Şehir içindeki parklar, yeni yapılan otoparklar bunlar daha çok insanın uğrak alanları, Belediyenin çocuk ve gençlik festivalleri hem güzel hem eğlendirici.
Yine de topluma daha çok gerekli, şehrin tüm sakinlerini ilgilendiren yapılması bence çok daha elzem olan işler var. Fakirin zenginin, çocuğun gencin yaşlının, mukim olanın, işe ya da seyahate gelenin ihtiyaç duyduğu şeyler.
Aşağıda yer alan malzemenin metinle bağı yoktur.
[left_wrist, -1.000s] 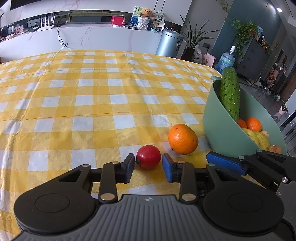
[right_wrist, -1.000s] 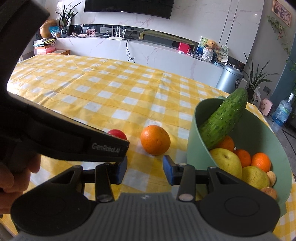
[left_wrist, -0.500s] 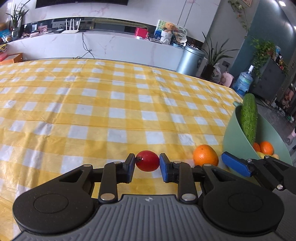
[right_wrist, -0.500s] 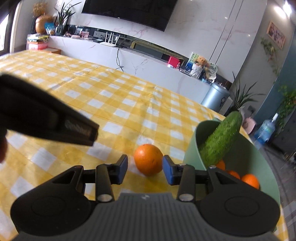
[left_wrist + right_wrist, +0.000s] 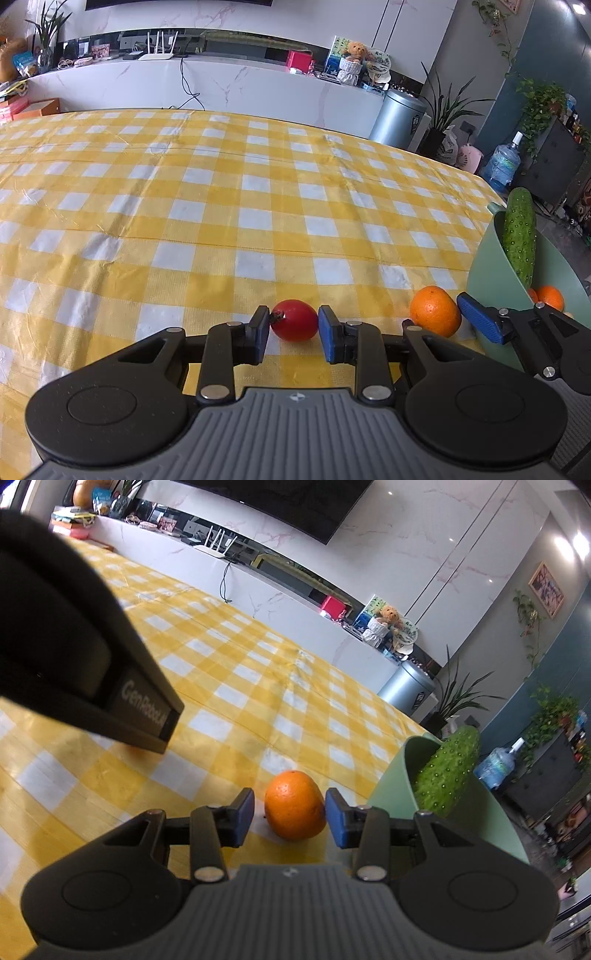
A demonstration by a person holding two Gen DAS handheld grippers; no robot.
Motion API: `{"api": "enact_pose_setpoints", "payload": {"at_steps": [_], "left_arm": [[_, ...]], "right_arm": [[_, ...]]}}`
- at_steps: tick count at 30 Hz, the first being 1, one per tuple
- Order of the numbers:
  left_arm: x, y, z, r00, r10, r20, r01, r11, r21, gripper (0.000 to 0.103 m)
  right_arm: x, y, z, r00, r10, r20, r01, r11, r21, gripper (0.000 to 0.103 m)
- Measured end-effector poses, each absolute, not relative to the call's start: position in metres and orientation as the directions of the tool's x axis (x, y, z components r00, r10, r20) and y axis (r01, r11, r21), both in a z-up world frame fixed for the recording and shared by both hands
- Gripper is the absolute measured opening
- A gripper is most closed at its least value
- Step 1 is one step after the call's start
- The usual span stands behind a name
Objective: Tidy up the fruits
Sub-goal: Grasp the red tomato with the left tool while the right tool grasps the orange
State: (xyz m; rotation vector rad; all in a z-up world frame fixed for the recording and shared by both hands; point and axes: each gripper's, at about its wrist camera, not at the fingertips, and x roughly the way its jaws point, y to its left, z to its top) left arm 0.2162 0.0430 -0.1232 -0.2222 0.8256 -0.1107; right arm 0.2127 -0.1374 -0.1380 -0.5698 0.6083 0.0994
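Note:
A small red tomato lies on the yellow checked tablecloth, and my left gripper is shut on it, one blue pad at each side. An orange rests on the cloth just left of the green bowl. My right gripper is open around the orange, with a gap at the left pad and the right pad close to the peel. In the left wrist view the orange sits beside the bowl, with one blue pad of the right gripper's fingers next to it.
A cucumber leans out of the bowl, over small oranges inside. The left gripper's black body fills the upper left of the right wrist view. Beyond the table's far edge stand a white counter and a metal bin.
The left pads have closed in on the tomato. The right gripper has moved down and forward, so the orange now sits between its fingers; its view has rolled.

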Motion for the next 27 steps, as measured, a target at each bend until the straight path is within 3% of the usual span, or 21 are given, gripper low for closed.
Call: {"api": "enact_pose_setpoints", "payload": {"at_steps": [8,17,24,27], "left_arm": [[0.216,0.042,-0.123,0.673,-0.184,-0.716,0.011,0.971,-0.239,0.032],[0.214,0.043,-0.123,0.673,-0.184,-0.716,0.013,0.971,-0.238,0.032],[0.2,0.042,-0.11,0.681,-0.21,-0.701,0.028,0.965,-0.262,0.032],[0.192,0.044,-0.105,0.681,-0.21,-0.702,0.023,0.964,-0.266,0.032]], "right_arm": [[0.211,-0.138,-0.138,0.823,-0.082,-0.562,-0.241,0.846,-0.477,0.033],[0.199,-0.147,-0.123,0.816,0.011,-0.578,-0.28,0.882,-0.379,0.031],[0.195,-0.163,-0.102,0.757,0.119,-0.642,-0.325,0.921,-0.213,0.031],[0.192,-0.178,-0.094,0.688,0.192,-0.7,-0.327,0.943,-0.063,0.031]]}}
Yollarımız evet çalışma var ama yol yamaları inanın sudan önce de sorunluydu su ile beraber sorun zirveye çıktı. Araç sahipleri sanayiye müşteri oldu.
Kaldırımlarımız, kaldırım belediyeciliği gerçekten gına getirmişti ama sökülen bir kaldırım taşını bırakın yeniden onarmayı yerinden kaldıran yok. Bu çok kötü çok bed bir durum.
Bir şehirde yürüme bozukluğu olan kaldırımlar onarılmayı hak etmeli bence.
Çöpler eski yıllara nazaran çok artmış hızla çöp şehir oluyoruz. Hatta hatırlar mısınız bizim bir reklamımız vardı. Temizlik görevlilerinin başat aktör olduğu bu şehrin temizliği için alın teri döktüğü. Sanırım onlar reklamda kaldı.
Mevsim sıcaklığı ve çöpün de olumsuz etkisiyle kara sinekler şehrimize müptela olmuş. Pis koku şehrimize hakim olmuş. Bunu da bir gideren olsa dua ederiz.
Susuzluk bir şehrin sorunu olmamalı. Hele ki yaz mevsiminde hiç ama hiç yaşanmamalı. Gördüğüm kadarıyla ciddi anlamda yokluk var.
Yıkılan ama henüz yapılamayan binaların arsaları güzelce düzeltilse geçici bile olsa çocuklar orada oynasa, arabalar oralara park edilse …
Bir de Belediyemizin Ulukent Sarayaltı yolu altında Aksa Camminin üstünde yapımına başladığı ama yıllardır yarım bıraktığı bir park var. Örülen duvarla camii arasında ciddi bir alan var. Parktan vazgeçtik ama o alanı düzelterek bırakmak erdemliliğin gereği olmalı.
Trafik ışıkları ve kavşaklar ne kadar çözülemez bir sorun olabilir ki? Bir şehir binalarıyla yapısıyla olduğundan çok daha fazla yollarıyla, kavşaklarıyla, trafik ışıklarıyla, alt yapısıyla New Style City olmalı.
Belediye Başkanları önceliklerini lüks, şatafat ve mega yapılardan bu sıradanlıklara kaydırırlarsa her vatandaş duacı olur. Yok bunlar ufak işler bizi satılan arsalar, yapılan yapılar besler derlerse beddualar dolanır.
Elazığımıza temiz, güzel, muslukları akan sokakları güzel kokan, yolları badalsız, kaldırımları düzenli, kavşakları hoş, ışıkları senkronize ve kısa bir şehir diliyorum.